Required Qualifications

• Ability to craft clear, concise, and actionable reports while communicating complex technical details to executive, business, and engineering stakeholders.
• 5+ years of experience in security analysis, engineering, SOC operations, or CDN/WAF management.
• Deep understanding of HTTP/S, DNS, and TLS fundamentals.
• Hands-on experience with Akamai CDN and WAF, Cloudflare, and other origin based Wide Area Firewalls.
• Strong knowledge of edge-layer security policies, rate limiting, caching behavior, and bot mitigation strategies.

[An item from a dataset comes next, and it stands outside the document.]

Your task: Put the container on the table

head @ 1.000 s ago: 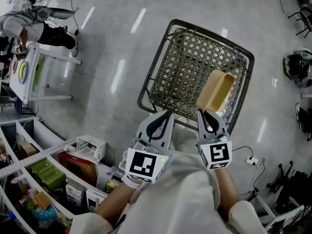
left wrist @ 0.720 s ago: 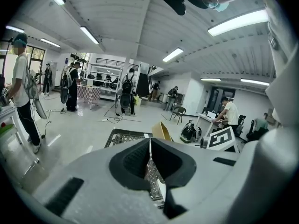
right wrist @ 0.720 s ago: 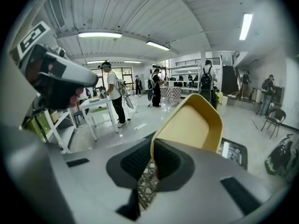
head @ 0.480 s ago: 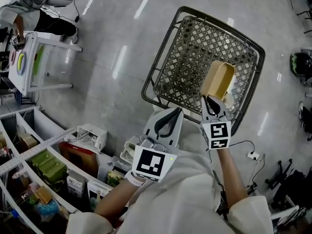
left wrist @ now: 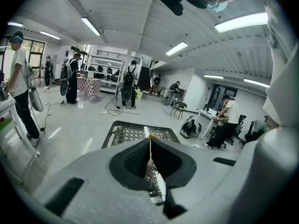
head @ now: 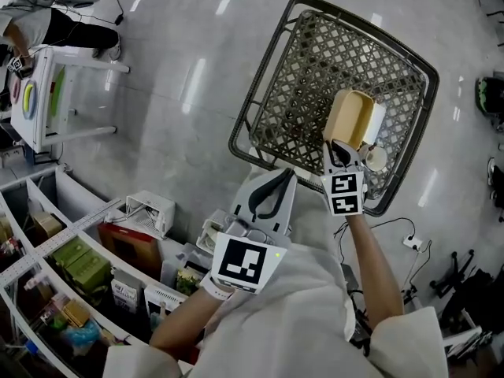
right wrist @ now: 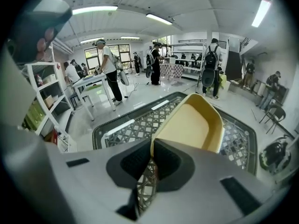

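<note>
I've got the right gripper (head: 339,148) clamped on the near rim of the yellow container (head: 350,116), and its own view shows both jaws pinched tight on that thin edge (right wrist: 151,154) with the open tub (right wrist: 189,125) standing up ahead of them. The container hangs tilted on its edge over the wire basket (head: 253,93) on the floor, just beside a white item (head: 377,124) inside it, and well apart from the white table (head: 39,132) at far left. My left gripper (head: 274,186) sits close to my body, jaws pressed together on nothing.
</note>
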Demonstrator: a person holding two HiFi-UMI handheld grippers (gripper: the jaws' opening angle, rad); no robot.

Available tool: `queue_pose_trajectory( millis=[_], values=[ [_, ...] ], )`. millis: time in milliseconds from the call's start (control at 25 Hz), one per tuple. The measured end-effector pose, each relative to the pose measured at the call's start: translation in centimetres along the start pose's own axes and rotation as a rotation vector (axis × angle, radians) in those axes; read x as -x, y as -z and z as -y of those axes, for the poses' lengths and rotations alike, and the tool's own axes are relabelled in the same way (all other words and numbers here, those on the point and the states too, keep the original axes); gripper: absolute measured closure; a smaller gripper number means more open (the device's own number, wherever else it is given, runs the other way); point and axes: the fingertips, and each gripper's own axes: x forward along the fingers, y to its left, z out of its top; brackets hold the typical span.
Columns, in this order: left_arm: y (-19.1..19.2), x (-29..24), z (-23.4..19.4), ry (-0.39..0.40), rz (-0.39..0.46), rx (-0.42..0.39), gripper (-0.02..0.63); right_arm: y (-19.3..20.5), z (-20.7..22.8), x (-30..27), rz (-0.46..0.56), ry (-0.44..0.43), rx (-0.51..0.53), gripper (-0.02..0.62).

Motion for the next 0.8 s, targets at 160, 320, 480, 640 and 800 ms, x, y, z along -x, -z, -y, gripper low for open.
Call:
queue_pose_trajectory(
  millis=[160, 320, 480, 640, 800],
  values=[
    [0.7, -0.6, -0.3, 0.010, -0.017, -0.006, 0.575, 1.8, 0.7, -1.7, -0.060, 0.015, -0.025, 0.561],
    [1.0, -1.3, -0.6, 0.015, -0.029, -0.002, 0.575, 3.3, 1.2, -3.2, -0.110, 0.016, -0.032, 0.561],
    [1.6, -1.6, -1.1, 0.013, -0.040, 0.002, 0.575, 4.6, 1.4, -4.4, -0.168, 0.017, -0.044, 0.561],
    [1.8, -1.7, -1.2, -0.006, -0.048, 0.043, 0.575, 5.2, 2.1, -5.2, -0.174, 0.036, -0.024, 0.561],
    [2.0, -1.9, -1.1, -0.011, -0.054, 0.056, 0.575, 6.0, 2.1, -6.3, -0.219, 0.025, -0.039, 0.557]
  ],
)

• Familiarity with Splunk or similar SIEM tools for analytics and detection.
• Scripting or automation experience (Python, Bash, or similar) for operational efficiency.

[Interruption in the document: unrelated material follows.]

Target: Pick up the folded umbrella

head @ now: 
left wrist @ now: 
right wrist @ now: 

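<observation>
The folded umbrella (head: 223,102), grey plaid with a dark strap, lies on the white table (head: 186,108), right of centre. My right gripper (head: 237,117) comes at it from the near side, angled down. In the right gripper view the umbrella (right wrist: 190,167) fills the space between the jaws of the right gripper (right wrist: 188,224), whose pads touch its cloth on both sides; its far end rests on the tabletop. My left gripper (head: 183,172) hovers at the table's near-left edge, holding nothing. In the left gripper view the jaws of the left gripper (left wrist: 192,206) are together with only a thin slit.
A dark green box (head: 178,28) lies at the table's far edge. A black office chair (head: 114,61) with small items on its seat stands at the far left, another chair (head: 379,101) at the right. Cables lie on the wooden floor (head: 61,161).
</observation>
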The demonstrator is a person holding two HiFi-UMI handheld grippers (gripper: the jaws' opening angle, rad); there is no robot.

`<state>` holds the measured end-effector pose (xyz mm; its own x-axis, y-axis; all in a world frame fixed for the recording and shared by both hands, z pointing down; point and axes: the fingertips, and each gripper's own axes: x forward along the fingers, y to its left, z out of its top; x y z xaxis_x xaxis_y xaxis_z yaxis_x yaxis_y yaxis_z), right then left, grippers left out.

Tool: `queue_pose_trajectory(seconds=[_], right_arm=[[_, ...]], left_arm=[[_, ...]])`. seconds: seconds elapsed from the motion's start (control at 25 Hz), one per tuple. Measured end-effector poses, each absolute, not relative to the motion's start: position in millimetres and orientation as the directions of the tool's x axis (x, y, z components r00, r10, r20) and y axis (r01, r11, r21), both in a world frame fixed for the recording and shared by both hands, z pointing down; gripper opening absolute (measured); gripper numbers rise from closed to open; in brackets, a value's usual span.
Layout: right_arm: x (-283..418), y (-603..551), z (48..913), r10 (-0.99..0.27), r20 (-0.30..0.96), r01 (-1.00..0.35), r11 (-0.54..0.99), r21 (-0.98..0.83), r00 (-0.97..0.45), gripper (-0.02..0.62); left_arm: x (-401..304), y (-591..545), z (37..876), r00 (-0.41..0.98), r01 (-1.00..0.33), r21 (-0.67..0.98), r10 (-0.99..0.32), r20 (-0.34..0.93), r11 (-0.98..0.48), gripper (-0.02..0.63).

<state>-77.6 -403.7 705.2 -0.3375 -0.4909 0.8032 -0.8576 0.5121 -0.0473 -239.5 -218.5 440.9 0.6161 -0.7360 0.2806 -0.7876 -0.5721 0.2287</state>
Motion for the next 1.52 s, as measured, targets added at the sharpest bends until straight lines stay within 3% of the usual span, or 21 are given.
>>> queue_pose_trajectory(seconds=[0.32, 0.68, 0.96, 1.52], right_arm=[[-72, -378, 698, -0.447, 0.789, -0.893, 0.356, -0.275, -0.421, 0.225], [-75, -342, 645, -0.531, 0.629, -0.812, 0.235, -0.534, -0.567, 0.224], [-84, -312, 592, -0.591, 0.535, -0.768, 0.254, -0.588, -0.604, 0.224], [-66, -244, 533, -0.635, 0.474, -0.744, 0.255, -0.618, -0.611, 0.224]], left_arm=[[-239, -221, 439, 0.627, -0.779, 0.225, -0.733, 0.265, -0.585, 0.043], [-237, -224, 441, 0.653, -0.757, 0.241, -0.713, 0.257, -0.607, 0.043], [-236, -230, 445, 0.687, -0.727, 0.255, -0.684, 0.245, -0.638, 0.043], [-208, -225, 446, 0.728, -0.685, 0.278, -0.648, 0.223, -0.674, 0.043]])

• Excellent communication skills and ability to collaborate across globally distributed teams.
• Must be able to work standard hours aligned with U.S. Eastern Time.

Preferred Qualifications

• Experience supporting large-scale, high-traffic applications or e-commerce platforms.
• Experience in incident response and root cause analysis related to network or application security.
• Familiarity with automation platforms such as Tines, Torq, or other SOAR workflows.
• Golang system engineering experience, including building or integrating automation and telemetry services.
• Experience with Kubernetes and AWS cloud environments (networking, IAM, and security services).
• Working knowledge of CI/CD pipelines and infrastructure-as-code for security configuration management.